Un à certain moment, Pierre dit avoir tenté de prendre en photo l’entrée de l’hôpital depuis la rue Monseigneur Guilloux quand le blindé a tenté de transmettre un signal à lui et aux autres personnes sur place. Ils n’ont pas pu décrypter le message. Le reporter de radio télé Galaxie dit avoir eu la vie sauve grâce à une dame qui l’a prévenu de l’approche des individus armés.
« Entre le signal du blindé et les premiers tirs, il s’est écoulé une vingtaine de minutes. Les tirs venaient de la rue Monseigneur Guilloux et de la rue Saint-Honoré », explique Pierre.
« J’ai chronométré que les bandits ont tiré pendant 49 secondes sans interruption », indique Arnold Junior Pierre, qui dit avoir attendu deux heures après les tirs avant que commencent les opérations visant à les aider à évacuer les locaux de l’HUEH.
Tous ceux qui étaient pris au piège au moment de l’attaque ont été secourus par des agents de l’Unité de sécurité générale du Palais national (USGPN).
L’attaque a fait trois morts : deux journalistes (Markenzy Nathou et Jimmy Jean), un policier (Daniel Renaud) et huit journalistes sont sortis blessés (Robens Pétion, Réginald Baltazar, Vélondie Miracle, Florise Deronvil, Jean-Jack Aspèges, Jocelyn Justin, Rosemond Vernet et Arnord Junior Pierre).
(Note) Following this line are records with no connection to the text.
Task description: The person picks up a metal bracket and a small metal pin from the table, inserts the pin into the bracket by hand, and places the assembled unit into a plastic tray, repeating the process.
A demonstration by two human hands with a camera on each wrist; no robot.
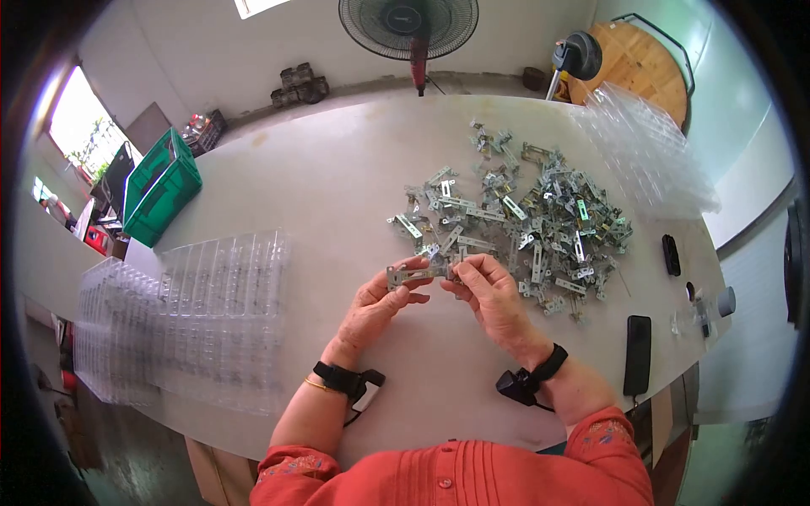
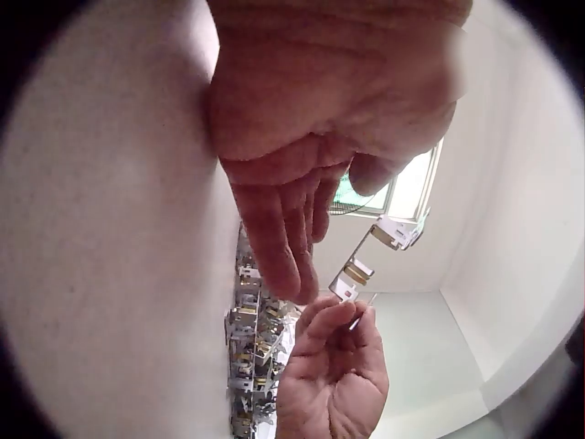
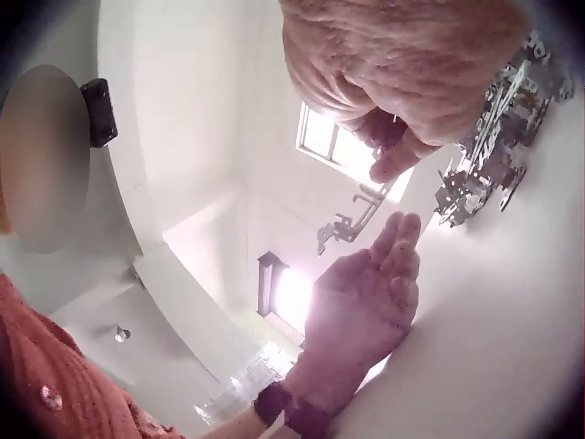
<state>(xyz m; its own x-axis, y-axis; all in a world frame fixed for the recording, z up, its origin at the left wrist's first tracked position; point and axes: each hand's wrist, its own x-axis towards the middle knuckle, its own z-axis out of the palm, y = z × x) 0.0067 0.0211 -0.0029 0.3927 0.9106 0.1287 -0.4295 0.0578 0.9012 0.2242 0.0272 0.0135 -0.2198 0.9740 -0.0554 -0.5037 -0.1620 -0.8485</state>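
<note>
1. Right hand: fingertips pinching one metal bracket, held above the counter.
2. Left hand: released, near the bracket (fingers extended).
3. Loose brackets: heaped on the counter, beyond both hands.

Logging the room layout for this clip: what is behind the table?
Beyond the table are a fan, a dark pile by the wall and a round wooden board. The table hides the fan's base and whatever lies directly below its far edge.
</note>
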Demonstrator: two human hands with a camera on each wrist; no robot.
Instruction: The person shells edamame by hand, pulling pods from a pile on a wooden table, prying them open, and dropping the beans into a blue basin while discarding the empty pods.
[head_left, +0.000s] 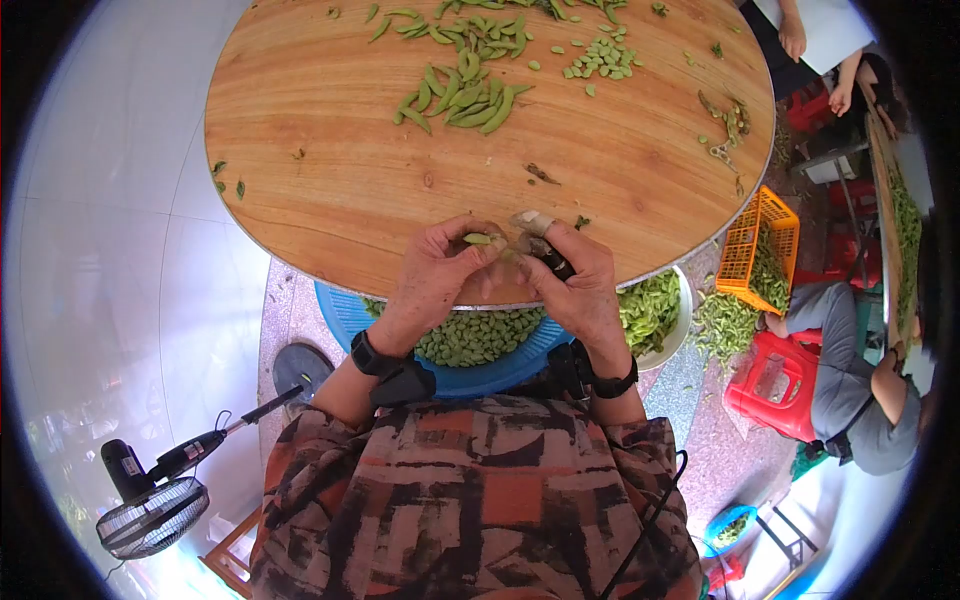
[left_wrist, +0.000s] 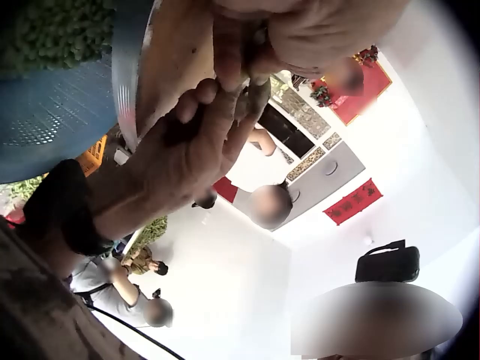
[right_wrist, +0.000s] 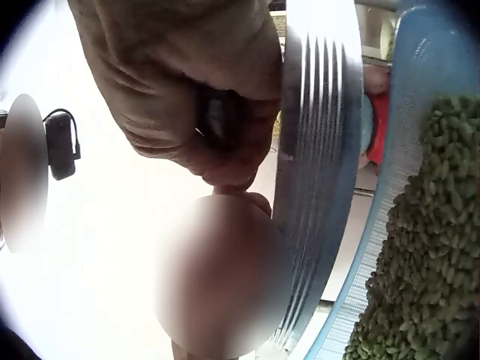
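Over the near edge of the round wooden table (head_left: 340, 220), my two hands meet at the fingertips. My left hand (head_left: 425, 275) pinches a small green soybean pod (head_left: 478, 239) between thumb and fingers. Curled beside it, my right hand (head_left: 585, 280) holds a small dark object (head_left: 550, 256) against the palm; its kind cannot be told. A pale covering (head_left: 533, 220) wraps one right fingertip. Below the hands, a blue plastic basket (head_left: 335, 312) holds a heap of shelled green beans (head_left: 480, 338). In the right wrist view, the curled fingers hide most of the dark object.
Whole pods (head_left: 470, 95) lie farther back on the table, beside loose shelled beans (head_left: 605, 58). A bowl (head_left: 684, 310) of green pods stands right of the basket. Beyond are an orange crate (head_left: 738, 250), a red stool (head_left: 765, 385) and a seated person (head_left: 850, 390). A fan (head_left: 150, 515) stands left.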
Une prise en charge qui laisse à désirer
Les journalistes blessés lors de l’attaque du mardi 24 décembre 2024 ont été transportés à l’Hôpital Universitaire la Paix, à Delmas 33. Pour Robest Dimanche, porte-parole du Collectif des médias en ligne (CMEL), l’invitation publique du titulaire du MSPP était « un appel à la boucherie », puisqu’aucune
disposition n’avait été prise pour assurer la sécurité de ceux qui s’y rendaient.
« Le CMEL condamne avec la plus grande rigueur l’attentat des bandits armés de “Viv ansanm” qui a coûté la vie à deux journalistes », a réagi Robest Dimanche le jeudi 26 décembre 2024 à Panel Magik. M. Dimanche appelle les autorités à prendre leur responsabilité pour la prise en charge des victimes et pour accompagner les familles des défunts.
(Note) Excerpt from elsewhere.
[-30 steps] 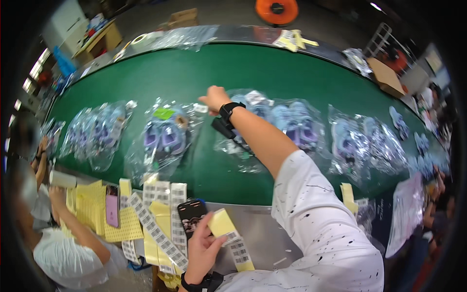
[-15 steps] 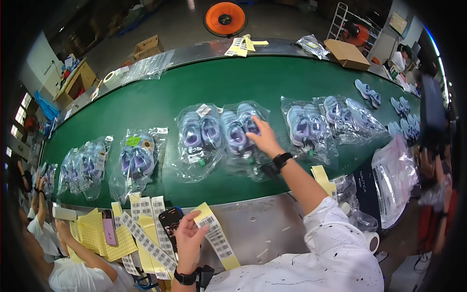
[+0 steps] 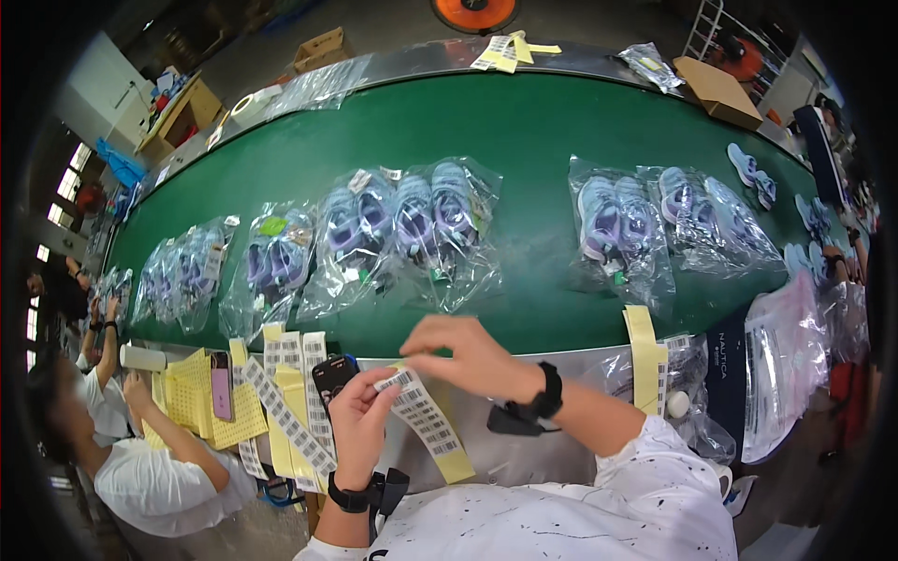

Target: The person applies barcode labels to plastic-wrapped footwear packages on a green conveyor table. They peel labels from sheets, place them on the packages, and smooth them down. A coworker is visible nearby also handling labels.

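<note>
Right hand [image 3: 472, 355] just drawn back from bagged shoes [image 3: 453, 208], upper centre | strip [image 3: 427, 423], lower centre, pinched by left hand [image 3: 360, 416] | right fingers half-curled, hold can't be told | work now centred on strip

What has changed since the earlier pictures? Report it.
The right hand has left the two middle bagged shoe pairs, which now sit closer, leftward, to the green-stickered bag, and drawn back to the label strip. The left hand still holds the strip; the black phone stays beside it.
</note>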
Lors de son intervention, Robest Dimanche déplore le peu d’attention accordée dans la prise en charge des journalistes blessés et hospitalisés à l’Hôpital universitaire de la Paix. Dimanche critique le manque de diligence des autorités de l’État dans l’accompagnement des journalistes victimes.
Les attaques ne sont pas sans conséquences. Alors que le gouvernement a annoncé des initiatives pour venir en aide aux victimes, tôt ce jeudi 26 décembre, Le Nouvelliste a appris que le ministre de la Santé publique et de la Population (MSPP) a été renvoyé. C’est le ministre de la Justice et de la Sécurité publique, Patrick Pélissier, qui assume l’intérim au MSPP en attendant la nomination d’un nouveau ministre en charge du MSPP.